Nathan recently went to Saudi Arabia for work and, though he was stuck in the hotel for most of the time, he did come back with some ideas of middle eastern food that we needed to make for the blog. One of them was Baklava, the rich, sweet pastry made of layers of filo filled with chopped nuts and sweetened with a sugar/honey syrup. Baklava is originally Turkish and most likely began to evolve during the Ottoman Empire. It’s no wonder that the recipe has endured for centuries…it is an amazing and decadent combination of textured and flavors. It’s so sweet and gooey that a pan goes a long way…a little piece is all you need!
Katryn’s Wine Pairing: Borgo Maragliano, La Caliera Moscato D’Asti
Rating: 9.5 out of 10
If you’ve been following Rampant Cuisine for awhile you know we don’t like sweet wines and rarely feature them. However, with something like baklava, sweet should be paired with sweet so we were obliged to choose a Moscato for this pairing. Surprisingly, it was amazing. Next to the rich baklava the wine was refreshing and bright. It is medium sweet and lightly effervescent…a wonderful after dinner wine!
This nut brown ale had just the right amount of sweetness from the malt to compliment the richness of the Baklava and just the right amount of roasted flavors to help wash everything down. While the beer is malt heavy there is still a nice hop bite that cuts in at the same time as the roasted flavors. Overall I think the flavors are there but the beer lacks body and comes off watery.
Makes about 36 small diamond-shaped pastries
2 cups sugar and 1 cup honey
1 1/2 cups water
2 tablespoons lemon juice
4 to 6 whole cloves
1 pound blanched almonds, pistachios, walnuts, or any combination, finely chopped or coarsely ground (about 4 cups)
1/4 cup sugar
1 to 2 teaspoons ground cinnamon
1/4 teaspoon ground cloves or cardamom (optional)
1 pound (about 24 sheets) phyllo dough
About 1 cup (2 sticks) melted butter or vegetable oil
1. To make the syrup: Stir the sugar, honey, water, lemon juice, and cloves over low heat until the sugar dissolves, about 5 minutes.
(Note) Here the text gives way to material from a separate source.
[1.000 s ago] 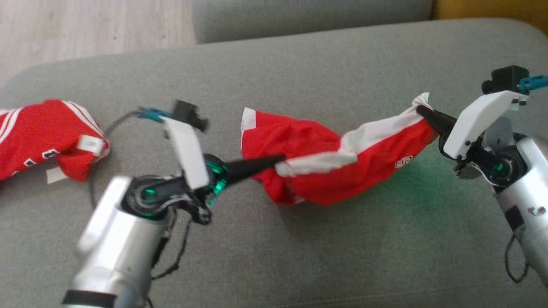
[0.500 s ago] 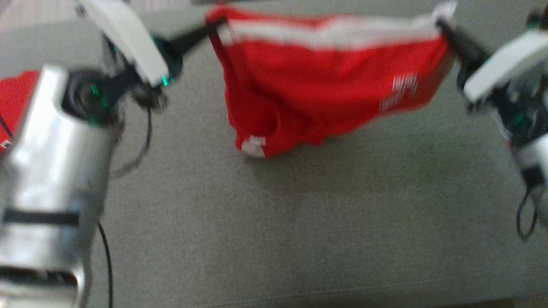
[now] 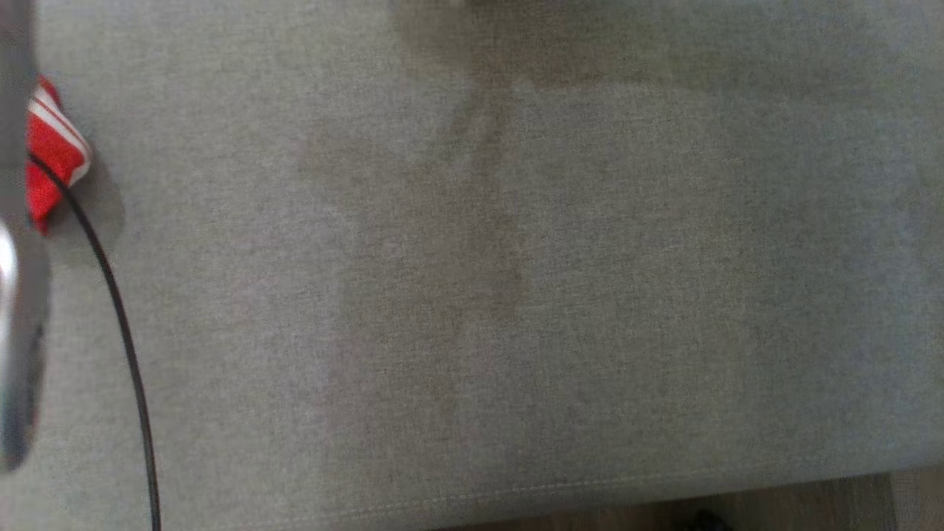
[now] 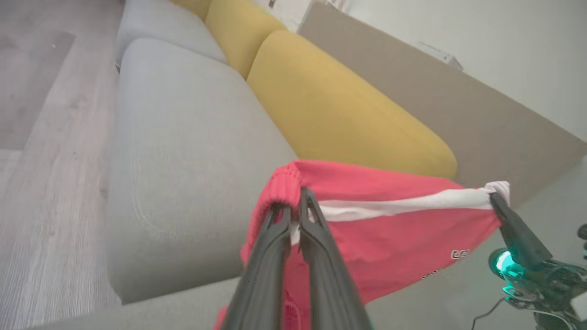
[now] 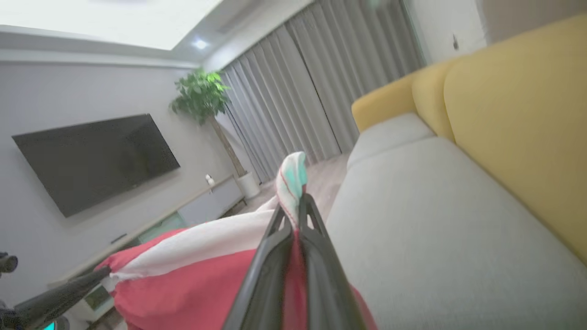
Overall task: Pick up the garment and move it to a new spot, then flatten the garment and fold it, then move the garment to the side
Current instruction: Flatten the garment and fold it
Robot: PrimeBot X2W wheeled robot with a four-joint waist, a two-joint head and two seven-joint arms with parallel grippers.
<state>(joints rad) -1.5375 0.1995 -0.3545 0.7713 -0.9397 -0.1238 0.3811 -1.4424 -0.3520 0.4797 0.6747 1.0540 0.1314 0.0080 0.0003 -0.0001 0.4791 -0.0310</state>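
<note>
The garment, a red jersey with a white band, hangs stretched in the air between my two grippers above the grey sofa. In the left wrist view my left gripper is shut on its red ribbed edge, and my right gripper pinches the white end at the far right. The right wrist view has my right gripper shut on a white, red-striped tip of the garment. The left gripper grips the opposite end at the lower left. In the head view the garment's shadow lies on the seat.
The grey sofa seat spreads below. A separate red cloth with white stripes lies at its left edge, beside a black cable and my silver forearm. Yellow back cushions stand behind; wooden floor lies beyond the sofa's end.
Both grippers have lifted the garment off the cushion and pulled it taut. It has risen out of the top of the head view, which has itself shifted.
</note>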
Stop stirring, increase the heat to medium, and cook until the mixture is slightly syrupy and registers 225 degrees on a candy thermometer. This may take up to 20 minutes or so. Discard the cloves. Let cool completely.
2. To make the filling: Combine all the filling ingredients.
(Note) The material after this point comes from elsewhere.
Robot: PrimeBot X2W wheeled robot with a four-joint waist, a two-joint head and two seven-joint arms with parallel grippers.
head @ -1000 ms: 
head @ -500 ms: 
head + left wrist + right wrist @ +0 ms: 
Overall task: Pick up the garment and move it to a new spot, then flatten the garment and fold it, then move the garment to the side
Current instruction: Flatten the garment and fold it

3. Preheat the oven to 350 degrees. Grease a 13-by-9-inch baking pan. Cut phyllo so it will fit in the pan.
4. Place a sheet of phyllo in the prepared pan and lightly brush with butter. Repeat with 7 more sheets. Spread with half of the filling. Top with 8 more sheets, brushing each with butter. Use any torn sheets in the middle layer. Spread with the remaining nut mixture and end with a top layer of 8 sheets, continuing to brush each with butter. Trim any overhanging edges.
5. Using a sharp knife, cut 6 equal lengthwise strips (about 1 3/4 inches wide) through the top layer of pastry. Make 1 1/2-inch-wide diagonal cuts across the strips to form diamond shapes.
6. Just before baking, lightly sprinkle the top of the pastry with cold water. This inhibits the pastry from curling. Bake for 20 minutes. Reduce the heat to 300 degrees and bake until golden brown, about 20 additional minutes. Set broiler to low for 2-3 minutes so that the top will get nice and golden.
7. Cut through the scored lines. Drizzle the cooled syrup slowly over the hot baklava and let cool for at least 4 hours. Depending on your taste, you may not need all the syrup…if you want your baklava a little less sweet and gooey, just pour about ¾ of the syrup over the baklava. Cover and store at room temperature for up to 1 week.